Another issue is failing to recognise that "QA professional" doesn't equal "Jack of all trades". "People of very diverse levels of education and intellectual development" should not be drawing up experimental designs based on higher-than-undergrad-level statistical theory. Professional statisticians are there for that. Just like the average "QA professional" consults the plastics expert when they have issues with a plastic raw material, rather than diving into datasheets and chemical formulations. So maybe the problem is in the formal scoping (and internal classification) of the QA profession.
In the first paragraph you say that "QA professional" must only apply techniques without necessarily understanding the foundations of them, then in the second paragraph you say, ""People of very diverse levels of education and intellectual development" should not be drawing up experimental designs based on higher-than-undergrad-level statistical theory.

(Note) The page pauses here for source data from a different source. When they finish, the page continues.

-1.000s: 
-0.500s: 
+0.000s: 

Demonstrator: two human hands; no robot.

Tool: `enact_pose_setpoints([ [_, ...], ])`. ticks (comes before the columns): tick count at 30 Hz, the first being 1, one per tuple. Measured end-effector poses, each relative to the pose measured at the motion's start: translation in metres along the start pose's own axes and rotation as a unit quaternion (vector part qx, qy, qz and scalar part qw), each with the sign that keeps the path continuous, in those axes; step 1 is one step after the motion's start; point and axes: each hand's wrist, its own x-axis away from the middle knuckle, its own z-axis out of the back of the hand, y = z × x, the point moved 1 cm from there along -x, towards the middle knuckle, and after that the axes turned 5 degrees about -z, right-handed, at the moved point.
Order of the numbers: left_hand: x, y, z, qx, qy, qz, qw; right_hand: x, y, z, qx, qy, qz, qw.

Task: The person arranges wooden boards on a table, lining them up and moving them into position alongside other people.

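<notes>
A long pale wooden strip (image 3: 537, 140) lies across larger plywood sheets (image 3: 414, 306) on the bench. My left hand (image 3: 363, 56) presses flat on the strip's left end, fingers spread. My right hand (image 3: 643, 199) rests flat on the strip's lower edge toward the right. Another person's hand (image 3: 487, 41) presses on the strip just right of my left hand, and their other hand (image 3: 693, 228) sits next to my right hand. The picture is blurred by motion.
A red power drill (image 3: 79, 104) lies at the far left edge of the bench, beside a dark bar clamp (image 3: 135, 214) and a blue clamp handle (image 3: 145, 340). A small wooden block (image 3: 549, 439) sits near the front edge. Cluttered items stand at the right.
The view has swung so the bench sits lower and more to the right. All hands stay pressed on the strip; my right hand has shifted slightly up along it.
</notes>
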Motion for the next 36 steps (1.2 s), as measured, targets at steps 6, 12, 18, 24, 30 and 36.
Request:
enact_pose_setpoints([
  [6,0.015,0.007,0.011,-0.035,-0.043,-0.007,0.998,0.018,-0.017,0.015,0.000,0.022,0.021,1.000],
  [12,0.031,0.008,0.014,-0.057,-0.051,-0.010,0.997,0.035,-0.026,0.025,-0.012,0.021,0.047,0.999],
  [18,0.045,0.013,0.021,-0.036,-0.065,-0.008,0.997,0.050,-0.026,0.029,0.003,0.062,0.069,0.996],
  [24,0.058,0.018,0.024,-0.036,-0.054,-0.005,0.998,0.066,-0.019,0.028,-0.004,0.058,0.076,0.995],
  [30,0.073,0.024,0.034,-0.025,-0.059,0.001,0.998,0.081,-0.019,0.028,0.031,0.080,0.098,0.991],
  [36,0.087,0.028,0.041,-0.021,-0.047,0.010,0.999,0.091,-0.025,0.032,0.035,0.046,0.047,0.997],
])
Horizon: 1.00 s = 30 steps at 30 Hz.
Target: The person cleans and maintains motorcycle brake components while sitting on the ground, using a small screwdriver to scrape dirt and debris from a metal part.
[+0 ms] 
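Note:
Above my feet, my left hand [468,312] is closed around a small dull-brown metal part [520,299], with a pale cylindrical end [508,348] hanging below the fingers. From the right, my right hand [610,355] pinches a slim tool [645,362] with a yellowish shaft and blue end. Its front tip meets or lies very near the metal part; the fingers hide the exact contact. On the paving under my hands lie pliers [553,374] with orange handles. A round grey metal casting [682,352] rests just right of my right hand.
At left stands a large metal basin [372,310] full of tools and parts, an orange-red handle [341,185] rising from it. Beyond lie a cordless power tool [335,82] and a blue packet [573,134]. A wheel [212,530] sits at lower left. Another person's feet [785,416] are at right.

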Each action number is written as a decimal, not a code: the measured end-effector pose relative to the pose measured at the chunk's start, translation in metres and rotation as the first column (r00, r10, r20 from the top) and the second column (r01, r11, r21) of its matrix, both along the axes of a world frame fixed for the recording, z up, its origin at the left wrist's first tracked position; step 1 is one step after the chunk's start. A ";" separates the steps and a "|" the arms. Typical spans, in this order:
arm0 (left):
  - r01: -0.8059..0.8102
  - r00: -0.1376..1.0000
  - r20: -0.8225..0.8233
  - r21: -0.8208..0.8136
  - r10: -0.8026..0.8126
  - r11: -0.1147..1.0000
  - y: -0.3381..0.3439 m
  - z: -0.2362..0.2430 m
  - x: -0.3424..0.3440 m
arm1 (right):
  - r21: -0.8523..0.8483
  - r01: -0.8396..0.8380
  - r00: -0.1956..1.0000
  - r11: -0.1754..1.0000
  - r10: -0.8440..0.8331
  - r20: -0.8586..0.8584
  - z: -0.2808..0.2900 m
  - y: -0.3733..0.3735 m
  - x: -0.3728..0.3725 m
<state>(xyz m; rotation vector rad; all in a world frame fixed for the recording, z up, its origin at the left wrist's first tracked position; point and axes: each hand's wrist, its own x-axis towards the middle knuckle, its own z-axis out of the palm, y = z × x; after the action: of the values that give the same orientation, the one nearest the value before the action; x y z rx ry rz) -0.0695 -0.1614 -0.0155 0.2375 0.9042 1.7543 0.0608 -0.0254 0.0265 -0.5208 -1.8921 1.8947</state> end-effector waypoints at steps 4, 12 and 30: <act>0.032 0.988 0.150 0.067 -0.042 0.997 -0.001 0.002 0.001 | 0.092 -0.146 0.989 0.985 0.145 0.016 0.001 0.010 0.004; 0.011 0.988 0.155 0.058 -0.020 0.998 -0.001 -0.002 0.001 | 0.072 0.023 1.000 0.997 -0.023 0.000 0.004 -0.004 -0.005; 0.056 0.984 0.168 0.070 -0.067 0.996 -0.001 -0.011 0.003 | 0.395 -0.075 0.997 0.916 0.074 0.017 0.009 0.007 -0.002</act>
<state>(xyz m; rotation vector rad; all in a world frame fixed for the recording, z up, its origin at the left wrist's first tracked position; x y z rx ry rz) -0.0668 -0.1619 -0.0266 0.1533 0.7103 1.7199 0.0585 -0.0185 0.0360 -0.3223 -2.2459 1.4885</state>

Professional statisticians are there for that. " Leaving aside the apparent contradiction, you seem to think that the widespread practice of plugging numbers into Minitab and accepting the results uncritically is an acceptable state of affairs. If you're pretty sure that something works without a clue as to why it works, sooner or later something bad will happen.
In any event, the fact is that people in QA are expected to use statistical analysis without any indication that the expectations are based in reality. Just do it, as they say.